Records excerpted from a collection:
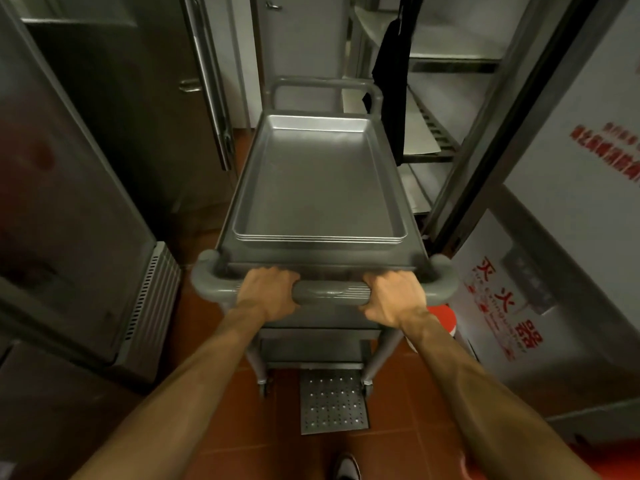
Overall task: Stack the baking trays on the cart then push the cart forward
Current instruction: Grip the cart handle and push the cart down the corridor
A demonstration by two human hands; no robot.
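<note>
A stack of metal baking trays lies flat on the top shelf of a grey cart straight ahead of me. The cart's near handle runs across in front of me. My left hand is wrapped around the handle left of its middle. My right hand grips the same handle right of its middle. Both arms reach forward from the bottom corners. A second handle stands at the cart's far end.
A steel cabinet lines the left side. On the right stand a white fire-extinguisher box and a metal rack with a dark cloth hanging. A perforated floor drain lies under the cart on red tiles. My shoe shows below.
</note>
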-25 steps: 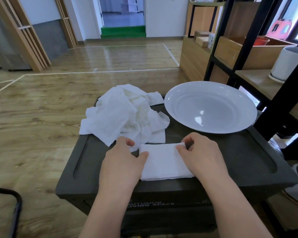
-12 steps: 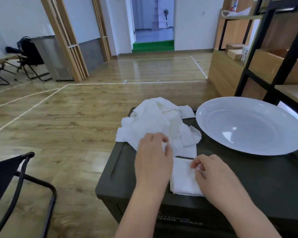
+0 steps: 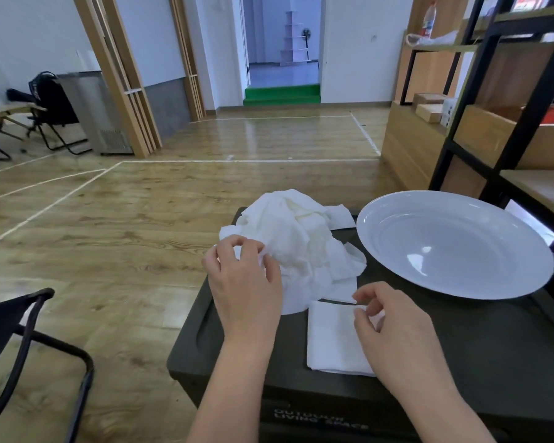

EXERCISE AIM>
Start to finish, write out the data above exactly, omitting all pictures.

EXPECTED OUTPUT>
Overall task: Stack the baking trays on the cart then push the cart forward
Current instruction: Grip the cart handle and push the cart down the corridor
A demonstration by two human hands; no robot.
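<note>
A stack of metal baking trays lies flat on the top shelf of a grey cart straight ahead of me. The cart's near handle runs across in front of me. My left hand is wrapped around the handle left of its middle. My right hand grips the same handle right of its middle. Both arms reach forward from the bottom corners. A second handle stands at the cart's far end.
A steel cabinet lines the left side. On the right stand a white fire-extinguisher box and a metal rack with a dark cloth hanging. A perforated floor drain lies under the cart on red tiles. My shoe shows below.
</note>
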-25 steps: 
-12 steps: 
+0 steps: 

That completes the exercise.